Door No. 1 is the best of the lot by our lights. Under this option, federal guarantees would be limited to Federal Housing Administration (FHA) loans for lower-income buyers and VA assistance for veterans and farm programs—each a narrowly targeted market segment. A Treasury official says this would reduce the taxpayer backstop over time to about 10% to 15% of the mortgage market.

The Administration puts the case for federal withdrawal from the broader housing market in compelling terms: "The strength of this option is that it would minimize distortions in capital allocation across sectors, reduce moral hazard in mortgage lending and drastically reduce direct taxpayer exposure to private lenders' losses." Bravo.

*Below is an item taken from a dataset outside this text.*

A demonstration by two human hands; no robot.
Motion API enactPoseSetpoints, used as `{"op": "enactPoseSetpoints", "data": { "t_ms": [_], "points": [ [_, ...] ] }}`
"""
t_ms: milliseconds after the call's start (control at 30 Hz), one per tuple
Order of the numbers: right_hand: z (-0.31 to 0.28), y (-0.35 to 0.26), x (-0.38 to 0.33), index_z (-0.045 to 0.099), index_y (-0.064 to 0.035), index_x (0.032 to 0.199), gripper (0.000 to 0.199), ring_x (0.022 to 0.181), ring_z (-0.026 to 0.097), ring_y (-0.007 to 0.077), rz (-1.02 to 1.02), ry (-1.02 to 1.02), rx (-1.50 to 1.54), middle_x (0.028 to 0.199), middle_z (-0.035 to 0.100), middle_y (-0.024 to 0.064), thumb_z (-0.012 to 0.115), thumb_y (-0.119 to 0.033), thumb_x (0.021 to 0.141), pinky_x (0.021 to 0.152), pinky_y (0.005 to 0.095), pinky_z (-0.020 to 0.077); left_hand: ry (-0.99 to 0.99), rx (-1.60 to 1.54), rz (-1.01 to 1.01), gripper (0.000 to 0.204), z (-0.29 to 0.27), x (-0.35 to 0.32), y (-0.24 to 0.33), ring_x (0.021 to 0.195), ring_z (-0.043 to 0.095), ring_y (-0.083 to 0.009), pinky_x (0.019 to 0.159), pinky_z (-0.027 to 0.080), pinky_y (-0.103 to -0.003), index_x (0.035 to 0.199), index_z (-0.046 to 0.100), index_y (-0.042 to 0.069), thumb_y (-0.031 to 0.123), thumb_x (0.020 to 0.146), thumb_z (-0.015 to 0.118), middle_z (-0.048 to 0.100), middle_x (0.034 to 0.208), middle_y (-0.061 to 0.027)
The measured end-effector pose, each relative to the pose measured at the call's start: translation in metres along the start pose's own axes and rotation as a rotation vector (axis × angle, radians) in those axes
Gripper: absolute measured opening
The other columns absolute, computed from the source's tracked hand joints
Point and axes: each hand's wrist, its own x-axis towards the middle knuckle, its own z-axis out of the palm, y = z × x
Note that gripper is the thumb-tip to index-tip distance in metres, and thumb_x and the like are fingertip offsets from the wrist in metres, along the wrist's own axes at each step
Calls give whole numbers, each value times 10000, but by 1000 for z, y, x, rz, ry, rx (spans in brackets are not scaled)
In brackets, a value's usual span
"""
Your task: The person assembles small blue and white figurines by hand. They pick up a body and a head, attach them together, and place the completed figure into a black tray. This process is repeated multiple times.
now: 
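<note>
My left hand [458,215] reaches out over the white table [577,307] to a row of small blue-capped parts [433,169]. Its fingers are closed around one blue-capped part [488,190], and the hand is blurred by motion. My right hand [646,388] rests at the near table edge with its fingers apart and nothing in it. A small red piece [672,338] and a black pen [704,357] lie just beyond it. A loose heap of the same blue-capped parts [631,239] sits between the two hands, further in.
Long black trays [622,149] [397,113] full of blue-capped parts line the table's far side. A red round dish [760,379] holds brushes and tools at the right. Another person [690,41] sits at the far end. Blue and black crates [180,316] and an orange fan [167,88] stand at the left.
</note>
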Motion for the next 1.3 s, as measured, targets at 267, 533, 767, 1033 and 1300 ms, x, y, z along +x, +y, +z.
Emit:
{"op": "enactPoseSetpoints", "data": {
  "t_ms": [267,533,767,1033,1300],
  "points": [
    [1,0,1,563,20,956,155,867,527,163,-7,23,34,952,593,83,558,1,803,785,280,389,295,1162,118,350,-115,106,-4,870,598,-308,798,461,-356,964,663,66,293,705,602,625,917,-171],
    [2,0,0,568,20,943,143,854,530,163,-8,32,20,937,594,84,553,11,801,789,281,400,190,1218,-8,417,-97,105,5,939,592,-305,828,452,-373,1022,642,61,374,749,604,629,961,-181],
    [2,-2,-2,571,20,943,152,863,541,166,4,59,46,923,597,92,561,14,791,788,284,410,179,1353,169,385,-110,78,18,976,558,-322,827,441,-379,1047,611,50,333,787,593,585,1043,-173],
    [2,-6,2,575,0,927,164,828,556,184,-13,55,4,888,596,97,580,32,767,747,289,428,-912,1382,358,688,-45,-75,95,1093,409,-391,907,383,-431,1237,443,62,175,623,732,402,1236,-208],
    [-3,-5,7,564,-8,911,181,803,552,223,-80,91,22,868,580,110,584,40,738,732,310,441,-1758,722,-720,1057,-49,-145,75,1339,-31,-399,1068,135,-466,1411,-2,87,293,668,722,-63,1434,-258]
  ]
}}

Treasury points to other benefits: "With less incentive to invest in housing, more capital will flow into other areas of the economy, potentially leading to more long-run economic growth and reducing the inflationary pressure on housing assets. Risk throughout the system may also be reduced, as private actors will not be as inclined to take on excessive risk without the assurance of a government guarantee behind them. And finally, direct taxpayer risk exposure to private losses in the mortgage market would be limited to the loans guaranteed by FHA and other narrowly targeted government loan programs: no longer would taxpayers be at direct risk for guarantees covering most of the nation's mortgages."

Those two paragraphs more or less sum up 20 years of Journal editorials on housing.

So what's not to like? The Administration says this option could reduce access to credit for some home buyers, and that it would leave the government without the tools to intervene in a future crisis. As for the credit point, other countries have high rates of home ownership with far less government support. If the government stands aside, it would open the way for alternative forms of finance, such as covered bonds, that now can't compete in the U.S. because of government favoritism for the 30-year mortgage model. This would open options for borrowers by increasing the diversity of financing.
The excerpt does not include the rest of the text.